## Background

With machine learning models becoming larger and larger, multi-device execution across several slices or pods of hardware accelerators is imperative to meet latency and throughput requirements across training and serving workloads.
When executing an ML computation in a distributed manner, a key determinant of performance is the way that computation is sharded across the multiple devices.

Sharding a model to minimize exposed communication (e.g., using data parallelism or operator parallelism) can lead to significant performance gains. Unfortunately, given that model computations regularly contain hundreds or thousands of tensors and HLO ops, manually specifying how each should be executed across multiple devices is usually not feasible.  Your challenge is to design an algorithm capable of efficiently and effectively performing this task.

## Formalization
As input, the algorithm will accept a graph where nodes are associated with one or more *strategies*, and each strategy is annotated with a corresponding *node cost*.
In addition, certain pairs of nodes are connected by edges, and each pairwise strategy combination incurs a corresponding *edge cost*.  
Solutions should select one strategy per node that minimizes total cost as much as possible.
All costs are non-negative integers, and the total cost is the sum of all node costs and edge costs.

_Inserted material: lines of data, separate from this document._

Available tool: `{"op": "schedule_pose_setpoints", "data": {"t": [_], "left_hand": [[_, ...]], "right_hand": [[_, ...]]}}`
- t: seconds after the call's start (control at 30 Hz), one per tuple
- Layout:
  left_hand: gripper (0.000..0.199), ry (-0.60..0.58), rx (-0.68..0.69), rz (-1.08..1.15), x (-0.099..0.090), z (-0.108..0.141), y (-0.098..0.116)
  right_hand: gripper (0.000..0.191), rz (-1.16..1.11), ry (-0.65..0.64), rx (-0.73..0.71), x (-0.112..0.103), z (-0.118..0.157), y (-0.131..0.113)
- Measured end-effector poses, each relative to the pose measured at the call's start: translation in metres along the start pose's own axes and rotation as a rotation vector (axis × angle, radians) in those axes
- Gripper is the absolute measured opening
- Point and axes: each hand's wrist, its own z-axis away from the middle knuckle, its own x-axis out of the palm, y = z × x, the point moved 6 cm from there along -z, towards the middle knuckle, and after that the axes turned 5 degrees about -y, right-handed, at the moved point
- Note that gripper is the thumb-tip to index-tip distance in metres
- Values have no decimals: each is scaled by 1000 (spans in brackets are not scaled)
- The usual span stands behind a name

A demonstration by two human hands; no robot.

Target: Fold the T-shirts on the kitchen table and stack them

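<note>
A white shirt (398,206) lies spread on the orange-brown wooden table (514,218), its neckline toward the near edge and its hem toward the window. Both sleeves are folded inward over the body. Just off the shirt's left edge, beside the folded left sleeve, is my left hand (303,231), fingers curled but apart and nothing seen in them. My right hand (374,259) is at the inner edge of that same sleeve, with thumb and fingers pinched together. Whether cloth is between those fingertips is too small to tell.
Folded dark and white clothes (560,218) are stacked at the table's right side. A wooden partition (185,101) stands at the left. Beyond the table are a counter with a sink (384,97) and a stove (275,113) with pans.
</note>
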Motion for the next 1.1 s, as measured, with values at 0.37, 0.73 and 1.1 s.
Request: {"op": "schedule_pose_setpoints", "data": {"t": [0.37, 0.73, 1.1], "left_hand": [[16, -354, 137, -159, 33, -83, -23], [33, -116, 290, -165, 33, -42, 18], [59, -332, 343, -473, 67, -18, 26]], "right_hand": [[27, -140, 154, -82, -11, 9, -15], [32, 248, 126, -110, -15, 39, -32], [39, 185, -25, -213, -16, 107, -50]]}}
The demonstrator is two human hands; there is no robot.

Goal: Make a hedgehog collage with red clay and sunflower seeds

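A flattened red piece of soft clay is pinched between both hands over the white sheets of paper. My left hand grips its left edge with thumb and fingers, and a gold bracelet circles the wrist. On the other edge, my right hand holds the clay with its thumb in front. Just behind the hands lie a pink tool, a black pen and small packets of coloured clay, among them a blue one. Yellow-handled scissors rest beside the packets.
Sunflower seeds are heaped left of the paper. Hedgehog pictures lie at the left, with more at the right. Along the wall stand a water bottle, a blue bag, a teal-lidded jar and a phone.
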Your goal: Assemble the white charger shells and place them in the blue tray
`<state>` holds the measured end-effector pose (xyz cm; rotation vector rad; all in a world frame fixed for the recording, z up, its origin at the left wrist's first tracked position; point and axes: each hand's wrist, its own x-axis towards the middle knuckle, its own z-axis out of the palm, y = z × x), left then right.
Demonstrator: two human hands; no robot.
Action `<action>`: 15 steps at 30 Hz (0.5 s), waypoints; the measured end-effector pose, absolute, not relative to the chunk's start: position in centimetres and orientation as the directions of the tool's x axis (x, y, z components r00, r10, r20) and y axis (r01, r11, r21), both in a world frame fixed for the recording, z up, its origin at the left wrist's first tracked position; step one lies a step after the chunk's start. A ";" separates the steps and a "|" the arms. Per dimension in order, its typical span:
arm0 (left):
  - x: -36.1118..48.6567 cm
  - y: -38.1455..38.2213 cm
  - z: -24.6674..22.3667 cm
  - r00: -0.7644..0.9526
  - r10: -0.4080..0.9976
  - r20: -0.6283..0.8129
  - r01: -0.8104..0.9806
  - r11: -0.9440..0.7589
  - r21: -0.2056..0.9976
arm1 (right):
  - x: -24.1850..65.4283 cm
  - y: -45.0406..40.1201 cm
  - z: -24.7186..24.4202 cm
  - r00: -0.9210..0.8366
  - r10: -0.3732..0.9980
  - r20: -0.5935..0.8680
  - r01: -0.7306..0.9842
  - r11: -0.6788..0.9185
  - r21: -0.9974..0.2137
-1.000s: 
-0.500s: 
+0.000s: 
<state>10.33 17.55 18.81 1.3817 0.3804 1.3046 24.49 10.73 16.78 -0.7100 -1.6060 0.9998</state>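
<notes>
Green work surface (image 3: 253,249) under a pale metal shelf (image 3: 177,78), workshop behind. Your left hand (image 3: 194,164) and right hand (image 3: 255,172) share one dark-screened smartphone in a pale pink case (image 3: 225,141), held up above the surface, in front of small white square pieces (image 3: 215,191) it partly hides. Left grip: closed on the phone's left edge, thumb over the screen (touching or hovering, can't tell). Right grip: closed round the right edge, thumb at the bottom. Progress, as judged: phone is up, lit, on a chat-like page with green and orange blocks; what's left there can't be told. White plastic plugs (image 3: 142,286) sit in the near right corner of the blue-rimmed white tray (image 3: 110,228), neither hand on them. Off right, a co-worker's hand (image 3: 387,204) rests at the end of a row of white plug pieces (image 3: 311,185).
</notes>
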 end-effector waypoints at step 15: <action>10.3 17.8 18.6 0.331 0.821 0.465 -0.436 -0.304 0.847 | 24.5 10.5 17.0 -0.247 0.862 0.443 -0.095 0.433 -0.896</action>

Finally, nodes also incur a strategy-specific memory *usage* over a fixed time interval.
The sum of usages for all nodes at any given (discrete) time point in a solution must not eclipse the *usage limit* for that benchmark.
This usage interval is fixed for each node no matter which strategy is selected.

Broadly speaking, the structural characteristics of a benchmark's graph topology and memory profile tend to vary wildly as a function of model task (e.g., training vs. serving) and model modality (e.g., language vs. vision).

### Clarifications Questions

***What level of precision will the values in the benchmarks have?***

 * All cost and memory usage values in the benchmarks can be represented as 64-bit integers, but beware of integer overflow when calculating total cost and/or total memory usage.

***How should usage intervals be interpreted?***

 * A node with usage interval `[lower, upper]` should be considered *half-open* with an *exclusive* upper bound. In other words, it will consume memory at time points {*lower, lower + 1, ..., upper − 1*}.  Hence, any nodes with an empty interval `[0, 0]` essentially consume no memory (but will still contribute node costs and possibly edge costs).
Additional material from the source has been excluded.